V.V.: Cosa ti aspetti dal futuro? Hai dei progetti che prenderanno forma quest’anno?
S.S.: Sì! In questo momento sto lavorando a due progetti interessanti. Il primo è un progetto che avrà sede nei Giardini della Reggia di Venaria, in cui praticherò un piccolo intervento focalizzato sul senso del vedere. Il secondo è un progetto più ampio, il quale coinvolge due ragazze fantastiche, Irene Coscarella, amica e collega che stimo molto, e Giuliana Meirano, specializzata in Fashion Design alla NABA di Milano. È ancora un progetto work-in-progress, avrà l’aspetto di una video installazione in cui si relazionano tessuti organici e clorofilla.

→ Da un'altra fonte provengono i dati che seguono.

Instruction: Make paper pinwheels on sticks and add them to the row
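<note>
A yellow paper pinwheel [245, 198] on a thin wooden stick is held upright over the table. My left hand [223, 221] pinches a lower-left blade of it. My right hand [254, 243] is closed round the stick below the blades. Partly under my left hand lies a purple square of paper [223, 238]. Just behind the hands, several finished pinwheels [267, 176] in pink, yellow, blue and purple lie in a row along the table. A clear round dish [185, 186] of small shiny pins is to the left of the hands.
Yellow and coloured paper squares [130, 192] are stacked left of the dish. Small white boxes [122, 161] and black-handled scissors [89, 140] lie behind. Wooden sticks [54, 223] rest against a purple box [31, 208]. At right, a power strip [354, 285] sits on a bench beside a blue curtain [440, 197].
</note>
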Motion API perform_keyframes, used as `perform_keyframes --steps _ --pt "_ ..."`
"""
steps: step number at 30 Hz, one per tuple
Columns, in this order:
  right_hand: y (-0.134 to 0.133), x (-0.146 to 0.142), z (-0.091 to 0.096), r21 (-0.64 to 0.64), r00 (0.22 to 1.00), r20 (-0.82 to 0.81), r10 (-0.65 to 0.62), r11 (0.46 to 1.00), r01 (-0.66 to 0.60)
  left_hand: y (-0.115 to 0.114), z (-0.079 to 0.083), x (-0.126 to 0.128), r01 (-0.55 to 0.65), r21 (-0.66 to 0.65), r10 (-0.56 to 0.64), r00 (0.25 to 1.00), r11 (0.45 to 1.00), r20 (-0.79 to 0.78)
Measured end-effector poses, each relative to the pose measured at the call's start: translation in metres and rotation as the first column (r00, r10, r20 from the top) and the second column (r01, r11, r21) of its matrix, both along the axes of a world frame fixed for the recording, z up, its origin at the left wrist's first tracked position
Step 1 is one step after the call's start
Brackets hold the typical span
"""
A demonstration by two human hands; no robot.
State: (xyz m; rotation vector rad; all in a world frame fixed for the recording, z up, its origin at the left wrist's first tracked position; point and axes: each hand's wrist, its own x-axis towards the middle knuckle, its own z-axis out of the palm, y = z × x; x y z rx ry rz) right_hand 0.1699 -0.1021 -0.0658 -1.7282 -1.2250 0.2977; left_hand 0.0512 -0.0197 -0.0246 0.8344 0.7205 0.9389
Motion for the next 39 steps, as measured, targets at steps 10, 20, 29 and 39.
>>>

Quest’anno concluderò il lungo percorso in Accademia Albertina e sono aperto all’ipotesi di continuare il percorso iniziato qui a Torino riguardo gli studi delle teorie ecologiche e le pratiche artistiche, in altri ambienti. Prima però voglio concludere una serie di progetti a cui sto lavorando, i quali mi terranno occupato a Torino ancora per un po’. Colgo l’occasione per ringraziare tutta la redazione di Osservatorio Futura per avermi concesso ampio spazio per esprimere il mio pensiero ed esporre la mia ricerca.